::: RAW DATA :::

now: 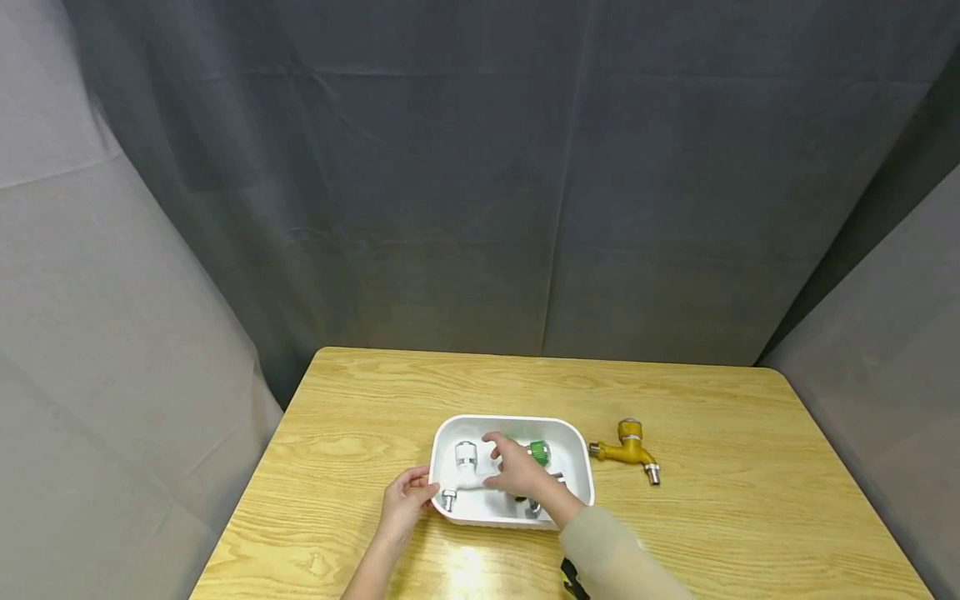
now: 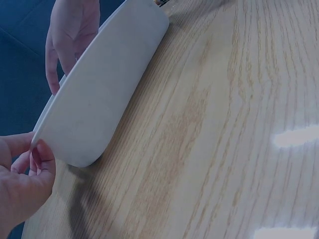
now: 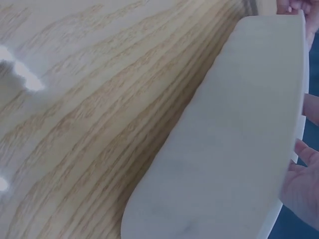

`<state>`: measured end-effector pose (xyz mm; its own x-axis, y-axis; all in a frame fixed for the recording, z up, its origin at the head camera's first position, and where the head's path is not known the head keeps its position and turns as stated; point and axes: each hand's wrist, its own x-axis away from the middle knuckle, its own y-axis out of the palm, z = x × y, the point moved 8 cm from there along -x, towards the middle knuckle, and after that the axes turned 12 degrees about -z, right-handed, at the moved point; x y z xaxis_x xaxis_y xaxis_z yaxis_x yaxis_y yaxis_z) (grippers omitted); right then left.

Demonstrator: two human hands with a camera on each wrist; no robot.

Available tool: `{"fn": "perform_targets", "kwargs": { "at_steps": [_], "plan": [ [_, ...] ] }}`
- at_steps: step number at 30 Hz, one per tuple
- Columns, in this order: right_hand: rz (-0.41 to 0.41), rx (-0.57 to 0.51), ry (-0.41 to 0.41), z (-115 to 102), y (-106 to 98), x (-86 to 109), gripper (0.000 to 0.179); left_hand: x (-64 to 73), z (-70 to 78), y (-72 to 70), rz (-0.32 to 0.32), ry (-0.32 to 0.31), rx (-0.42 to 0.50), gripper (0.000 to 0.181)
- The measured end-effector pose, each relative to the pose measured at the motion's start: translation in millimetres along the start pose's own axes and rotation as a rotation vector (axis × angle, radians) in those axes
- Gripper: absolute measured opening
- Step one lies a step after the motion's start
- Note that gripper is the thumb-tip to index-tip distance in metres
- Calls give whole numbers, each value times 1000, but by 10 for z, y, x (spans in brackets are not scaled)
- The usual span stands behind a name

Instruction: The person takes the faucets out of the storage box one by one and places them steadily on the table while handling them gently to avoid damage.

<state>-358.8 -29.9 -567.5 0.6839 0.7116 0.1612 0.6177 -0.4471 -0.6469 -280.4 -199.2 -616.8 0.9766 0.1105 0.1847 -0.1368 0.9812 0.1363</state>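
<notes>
One white tap (image 1: 467, 477) lies by spread right fingers (image 1: 492, 437); left fingers (image 2: 46, 167) pinch the basin (image 2: 107, 79).

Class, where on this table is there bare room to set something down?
Bare tabletop runs left of the left grip, behind the white tub toward the dark curtain, and right of the yellow tap. The tub is crowded: the white tap, the green knob and the right grip share it. The gap from tub to yellow tap is narrow.

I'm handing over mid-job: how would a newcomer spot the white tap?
On the wooden table, find the white tray. The white tap lies in its left half, near the right hand. Its white knob sets it apart from the green knob.
</notes>
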Motion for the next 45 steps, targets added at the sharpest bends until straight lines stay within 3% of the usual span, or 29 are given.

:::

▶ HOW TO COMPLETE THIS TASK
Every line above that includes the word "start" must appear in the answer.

▶ THE ANSWER
- The measured end-effector pose, each relative to the pose measured at the motion's start: translation in millimetres along the start pose's own axes and rotation as a rotation vector (axis × angle, radians) in those axes
- Step one lies a step after the motion's start

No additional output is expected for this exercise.